▶ **PROBLEM TO SOLVE**
Each line from the one containing "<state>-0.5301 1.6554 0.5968" through the last line of the records below is to be set down exactly; the rest stays out.
= = = =
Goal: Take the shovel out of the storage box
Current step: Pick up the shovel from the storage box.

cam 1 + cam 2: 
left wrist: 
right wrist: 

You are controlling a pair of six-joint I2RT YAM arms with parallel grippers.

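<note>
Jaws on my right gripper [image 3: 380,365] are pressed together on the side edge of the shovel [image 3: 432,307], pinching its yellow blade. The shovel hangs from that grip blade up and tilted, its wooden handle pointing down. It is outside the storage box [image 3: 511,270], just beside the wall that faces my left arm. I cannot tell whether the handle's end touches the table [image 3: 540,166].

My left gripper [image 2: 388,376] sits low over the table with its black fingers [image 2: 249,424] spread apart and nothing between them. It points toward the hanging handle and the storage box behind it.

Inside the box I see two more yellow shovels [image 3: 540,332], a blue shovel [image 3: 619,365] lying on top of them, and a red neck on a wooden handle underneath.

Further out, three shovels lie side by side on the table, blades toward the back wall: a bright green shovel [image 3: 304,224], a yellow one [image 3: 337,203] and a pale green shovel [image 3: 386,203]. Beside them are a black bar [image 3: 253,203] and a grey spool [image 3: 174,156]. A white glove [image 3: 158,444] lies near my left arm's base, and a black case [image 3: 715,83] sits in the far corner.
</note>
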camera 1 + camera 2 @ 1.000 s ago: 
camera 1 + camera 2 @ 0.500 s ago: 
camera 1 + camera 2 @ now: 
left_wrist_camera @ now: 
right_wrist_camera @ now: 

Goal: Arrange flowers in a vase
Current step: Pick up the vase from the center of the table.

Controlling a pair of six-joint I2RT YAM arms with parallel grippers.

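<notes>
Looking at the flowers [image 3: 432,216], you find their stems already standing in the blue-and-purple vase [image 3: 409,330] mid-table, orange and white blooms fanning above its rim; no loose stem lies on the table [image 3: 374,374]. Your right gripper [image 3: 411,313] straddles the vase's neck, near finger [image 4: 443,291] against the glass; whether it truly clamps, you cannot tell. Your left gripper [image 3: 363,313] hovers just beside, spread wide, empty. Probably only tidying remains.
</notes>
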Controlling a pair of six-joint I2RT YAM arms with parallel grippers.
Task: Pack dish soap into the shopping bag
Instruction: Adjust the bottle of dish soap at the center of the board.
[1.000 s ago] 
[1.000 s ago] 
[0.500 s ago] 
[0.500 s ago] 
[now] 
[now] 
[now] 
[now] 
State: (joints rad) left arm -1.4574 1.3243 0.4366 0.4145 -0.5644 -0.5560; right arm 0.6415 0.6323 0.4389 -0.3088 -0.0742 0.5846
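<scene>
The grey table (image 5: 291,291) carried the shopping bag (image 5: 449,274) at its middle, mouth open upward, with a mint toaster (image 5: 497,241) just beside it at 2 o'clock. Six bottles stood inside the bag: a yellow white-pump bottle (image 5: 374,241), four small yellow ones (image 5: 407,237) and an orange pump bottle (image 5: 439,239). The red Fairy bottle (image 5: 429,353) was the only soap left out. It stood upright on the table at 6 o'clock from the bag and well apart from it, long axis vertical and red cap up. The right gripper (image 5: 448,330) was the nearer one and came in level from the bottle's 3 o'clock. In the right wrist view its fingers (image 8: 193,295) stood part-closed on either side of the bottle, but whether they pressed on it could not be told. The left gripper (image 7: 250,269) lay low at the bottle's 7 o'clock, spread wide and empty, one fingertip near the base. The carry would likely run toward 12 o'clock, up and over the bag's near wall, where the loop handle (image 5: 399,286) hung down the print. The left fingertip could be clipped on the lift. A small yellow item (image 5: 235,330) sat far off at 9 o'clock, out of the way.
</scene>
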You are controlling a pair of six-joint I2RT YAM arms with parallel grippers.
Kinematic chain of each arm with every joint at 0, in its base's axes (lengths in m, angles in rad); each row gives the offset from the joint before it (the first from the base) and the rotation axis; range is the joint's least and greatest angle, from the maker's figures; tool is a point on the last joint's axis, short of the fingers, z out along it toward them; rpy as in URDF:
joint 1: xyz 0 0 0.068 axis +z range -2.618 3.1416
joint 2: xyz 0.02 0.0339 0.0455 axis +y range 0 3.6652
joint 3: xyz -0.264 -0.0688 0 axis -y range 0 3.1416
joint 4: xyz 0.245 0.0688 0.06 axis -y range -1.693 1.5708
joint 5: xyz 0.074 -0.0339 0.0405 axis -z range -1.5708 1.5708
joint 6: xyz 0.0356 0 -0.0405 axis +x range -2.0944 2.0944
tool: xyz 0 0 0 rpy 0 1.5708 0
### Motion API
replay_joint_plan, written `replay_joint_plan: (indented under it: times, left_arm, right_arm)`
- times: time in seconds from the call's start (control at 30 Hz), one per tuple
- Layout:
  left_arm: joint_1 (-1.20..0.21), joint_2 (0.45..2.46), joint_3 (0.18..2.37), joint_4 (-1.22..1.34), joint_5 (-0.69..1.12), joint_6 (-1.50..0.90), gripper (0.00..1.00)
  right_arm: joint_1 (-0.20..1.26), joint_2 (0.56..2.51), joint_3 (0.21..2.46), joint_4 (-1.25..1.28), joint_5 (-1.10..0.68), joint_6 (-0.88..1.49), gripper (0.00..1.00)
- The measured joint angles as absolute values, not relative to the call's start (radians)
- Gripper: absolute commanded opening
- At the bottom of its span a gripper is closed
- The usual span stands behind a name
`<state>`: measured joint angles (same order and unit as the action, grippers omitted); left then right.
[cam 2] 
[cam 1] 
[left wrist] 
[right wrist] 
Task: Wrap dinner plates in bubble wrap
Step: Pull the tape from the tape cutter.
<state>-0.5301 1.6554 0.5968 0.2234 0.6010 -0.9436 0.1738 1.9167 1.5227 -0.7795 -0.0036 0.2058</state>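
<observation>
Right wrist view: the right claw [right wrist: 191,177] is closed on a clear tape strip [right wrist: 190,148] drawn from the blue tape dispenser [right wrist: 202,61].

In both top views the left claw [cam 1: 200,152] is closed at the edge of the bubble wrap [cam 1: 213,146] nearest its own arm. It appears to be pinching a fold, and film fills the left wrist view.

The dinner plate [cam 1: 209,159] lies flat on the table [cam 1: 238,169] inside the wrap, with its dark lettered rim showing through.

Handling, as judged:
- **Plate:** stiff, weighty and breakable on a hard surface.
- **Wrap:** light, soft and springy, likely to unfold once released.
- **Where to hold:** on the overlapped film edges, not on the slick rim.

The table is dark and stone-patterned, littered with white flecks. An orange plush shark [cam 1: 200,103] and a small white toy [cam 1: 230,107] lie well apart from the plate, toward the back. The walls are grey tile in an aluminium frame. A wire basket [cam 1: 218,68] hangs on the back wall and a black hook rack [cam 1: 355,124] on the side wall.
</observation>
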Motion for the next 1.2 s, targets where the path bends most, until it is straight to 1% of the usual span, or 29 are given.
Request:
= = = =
▶ **COMPLETED TASK**
<state>-0.5301 1.6554 0.5968 0.2234 0.6010 -0.9436 0.1738 1.9167 1.5227 -0.7795 -0.0036 0.2058</state>
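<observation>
Right wrist view: the right claw [right wrist: 191,177] is closed on a clear tape strip [right wrist: 190,148] drawn from the blue tape dispenser [right wrist: 202,61].

In both top views the left claw [cam 1: 200,152] is closed at the edge of the bubble wrap [cam 1: 213,146] nearest its own arm. It appears to be pinching a fold, and film fills the left wrist view.

The dinner plate [cam 1: 209,159] lies flat on the table [cam 1: 238,169] inside the wrap, with its dark lettered rim showing through.

Handling, as judged:
- **Plate:** stiff, weighty and breakable on a hard surface.
- **Wrap:** light, soft and springy, likely to unfold once released.
- **Where to hold:** on the overlapped film edges, not on the slick rim.

The table is dark and stone-patterned, littered with white flecks. An orange plush shark [cam 1: 200,103] and a small white toy [cam 1: 230,107] lie well apart from the plate, toward the back. The walls are grey tile in an aluminium frame. A wire basket [cam 1: 218,68] hangs on the back wall and a black hook rack [cam 1: 355,124] on the side wall.
</observation>
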Motion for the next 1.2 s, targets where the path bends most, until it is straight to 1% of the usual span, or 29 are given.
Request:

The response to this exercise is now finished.